Records for this exercise: Begin

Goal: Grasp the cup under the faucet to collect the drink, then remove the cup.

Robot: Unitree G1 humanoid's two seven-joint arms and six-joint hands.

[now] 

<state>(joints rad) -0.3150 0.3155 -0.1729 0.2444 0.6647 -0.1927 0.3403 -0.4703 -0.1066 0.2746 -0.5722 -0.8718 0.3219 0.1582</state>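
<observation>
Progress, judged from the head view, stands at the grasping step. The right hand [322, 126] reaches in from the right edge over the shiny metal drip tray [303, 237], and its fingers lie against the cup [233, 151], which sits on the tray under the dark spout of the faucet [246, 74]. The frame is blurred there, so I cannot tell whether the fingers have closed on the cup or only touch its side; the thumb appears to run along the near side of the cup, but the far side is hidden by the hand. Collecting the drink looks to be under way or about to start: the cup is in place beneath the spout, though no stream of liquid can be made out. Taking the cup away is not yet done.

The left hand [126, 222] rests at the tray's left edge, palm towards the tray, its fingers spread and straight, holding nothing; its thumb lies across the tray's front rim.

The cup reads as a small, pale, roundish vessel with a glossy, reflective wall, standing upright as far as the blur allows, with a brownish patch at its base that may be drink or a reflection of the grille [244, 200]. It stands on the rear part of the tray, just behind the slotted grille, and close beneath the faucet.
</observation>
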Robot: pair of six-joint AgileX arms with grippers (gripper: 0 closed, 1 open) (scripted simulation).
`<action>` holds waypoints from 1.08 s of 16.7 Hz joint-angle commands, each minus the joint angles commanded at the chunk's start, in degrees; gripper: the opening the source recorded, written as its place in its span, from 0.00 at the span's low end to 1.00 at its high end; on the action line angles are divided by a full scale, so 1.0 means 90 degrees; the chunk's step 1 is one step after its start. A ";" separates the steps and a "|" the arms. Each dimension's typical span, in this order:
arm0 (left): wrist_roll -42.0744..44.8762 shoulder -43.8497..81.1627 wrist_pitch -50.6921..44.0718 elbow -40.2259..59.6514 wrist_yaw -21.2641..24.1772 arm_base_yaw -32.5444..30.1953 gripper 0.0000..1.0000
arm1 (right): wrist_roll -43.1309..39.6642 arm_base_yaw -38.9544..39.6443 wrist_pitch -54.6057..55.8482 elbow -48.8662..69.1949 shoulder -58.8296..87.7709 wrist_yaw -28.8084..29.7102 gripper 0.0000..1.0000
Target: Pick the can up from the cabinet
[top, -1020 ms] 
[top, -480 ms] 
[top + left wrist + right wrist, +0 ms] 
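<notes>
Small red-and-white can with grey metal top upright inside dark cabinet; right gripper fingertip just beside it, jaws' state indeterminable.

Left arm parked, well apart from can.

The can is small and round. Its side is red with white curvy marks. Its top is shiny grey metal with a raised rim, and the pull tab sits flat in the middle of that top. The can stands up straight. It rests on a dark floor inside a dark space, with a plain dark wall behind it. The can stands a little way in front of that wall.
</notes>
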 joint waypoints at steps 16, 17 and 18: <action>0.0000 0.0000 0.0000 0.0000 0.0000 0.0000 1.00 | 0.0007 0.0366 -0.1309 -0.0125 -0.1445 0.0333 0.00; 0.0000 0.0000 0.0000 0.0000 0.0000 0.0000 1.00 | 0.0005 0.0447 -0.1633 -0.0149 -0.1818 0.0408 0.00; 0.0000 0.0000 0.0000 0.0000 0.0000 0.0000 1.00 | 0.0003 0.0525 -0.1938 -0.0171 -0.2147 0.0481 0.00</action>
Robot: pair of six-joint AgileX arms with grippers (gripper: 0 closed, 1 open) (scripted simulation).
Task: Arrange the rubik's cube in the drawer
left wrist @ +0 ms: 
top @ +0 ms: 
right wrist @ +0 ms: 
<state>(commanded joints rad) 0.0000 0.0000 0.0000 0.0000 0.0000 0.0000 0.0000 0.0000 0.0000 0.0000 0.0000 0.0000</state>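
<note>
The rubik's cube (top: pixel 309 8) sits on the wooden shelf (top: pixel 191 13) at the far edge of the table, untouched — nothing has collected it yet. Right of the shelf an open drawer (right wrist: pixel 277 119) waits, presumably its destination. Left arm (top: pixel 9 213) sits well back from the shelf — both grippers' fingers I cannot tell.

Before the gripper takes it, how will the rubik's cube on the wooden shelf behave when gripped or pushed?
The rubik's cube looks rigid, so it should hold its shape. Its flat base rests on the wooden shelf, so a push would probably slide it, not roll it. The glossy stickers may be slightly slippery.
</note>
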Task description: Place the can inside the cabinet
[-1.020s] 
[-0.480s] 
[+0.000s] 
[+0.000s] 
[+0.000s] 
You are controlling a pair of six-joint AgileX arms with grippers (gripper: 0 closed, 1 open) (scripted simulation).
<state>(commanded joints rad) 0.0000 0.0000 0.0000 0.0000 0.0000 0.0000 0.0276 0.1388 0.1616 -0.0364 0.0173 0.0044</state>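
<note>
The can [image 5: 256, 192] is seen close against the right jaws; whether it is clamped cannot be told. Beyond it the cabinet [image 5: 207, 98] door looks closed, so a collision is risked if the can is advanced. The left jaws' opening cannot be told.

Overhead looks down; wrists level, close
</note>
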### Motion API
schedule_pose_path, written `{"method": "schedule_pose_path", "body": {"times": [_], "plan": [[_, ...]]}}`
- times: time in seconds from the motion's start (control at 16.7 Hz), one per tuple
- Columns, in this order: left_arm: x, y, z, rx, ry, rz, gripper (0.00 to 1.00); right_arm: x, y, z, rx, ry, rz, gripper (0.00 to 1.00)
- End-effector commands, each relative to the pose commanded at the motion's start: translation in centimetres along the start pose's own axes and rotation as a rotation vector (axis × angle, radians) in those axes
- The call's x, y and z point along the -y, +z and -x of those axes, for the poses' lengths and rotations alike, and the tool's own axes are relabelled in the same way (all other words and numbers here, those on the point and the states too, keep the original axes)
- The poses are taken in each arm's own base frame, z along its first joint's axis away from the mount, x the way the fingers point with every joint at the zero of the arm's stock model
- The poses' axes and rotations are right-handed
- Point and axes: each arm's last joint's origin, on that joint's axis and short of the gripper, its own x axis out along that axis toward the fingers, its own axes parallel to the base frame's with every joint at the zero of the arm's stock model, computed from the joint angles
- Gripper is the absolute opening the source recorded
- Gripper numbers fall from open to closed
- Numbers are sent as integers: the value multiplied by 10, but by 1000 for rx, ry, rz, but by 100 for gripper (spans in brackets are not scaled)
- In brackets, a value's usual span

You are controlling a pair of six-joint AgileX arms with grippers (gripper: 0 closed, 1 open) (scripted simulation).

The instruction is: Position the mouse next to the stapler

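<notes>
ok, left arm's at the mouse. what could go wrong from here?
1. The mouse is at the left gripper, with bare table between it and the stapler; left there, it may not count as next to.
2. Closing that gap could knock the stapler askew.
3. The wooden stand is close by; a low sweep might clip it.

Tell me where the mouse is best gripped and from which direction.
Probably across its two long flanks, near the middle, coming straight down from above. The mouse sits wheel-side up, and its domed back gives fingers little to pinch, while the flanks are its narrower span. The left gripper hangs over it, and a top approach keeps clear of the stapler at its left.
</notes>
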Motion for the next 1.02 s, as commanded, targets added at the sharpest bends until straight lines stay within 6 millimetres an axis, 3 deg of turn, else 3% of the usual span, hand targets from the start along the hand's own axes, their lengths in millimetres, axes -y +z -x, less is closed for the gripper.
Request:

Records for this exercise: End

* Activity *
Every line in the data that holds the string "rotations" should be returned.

* Answer to this exercise *
- The call's x, y and z point along the -y, +z and -x of those axes, for the poses' lengths and rotations alike, and the tool's own axes are relabelled in the same way (all other words and numbers here, those on the point and the states too, keep the original axes)
- The poses' axes and rotations are right-handed

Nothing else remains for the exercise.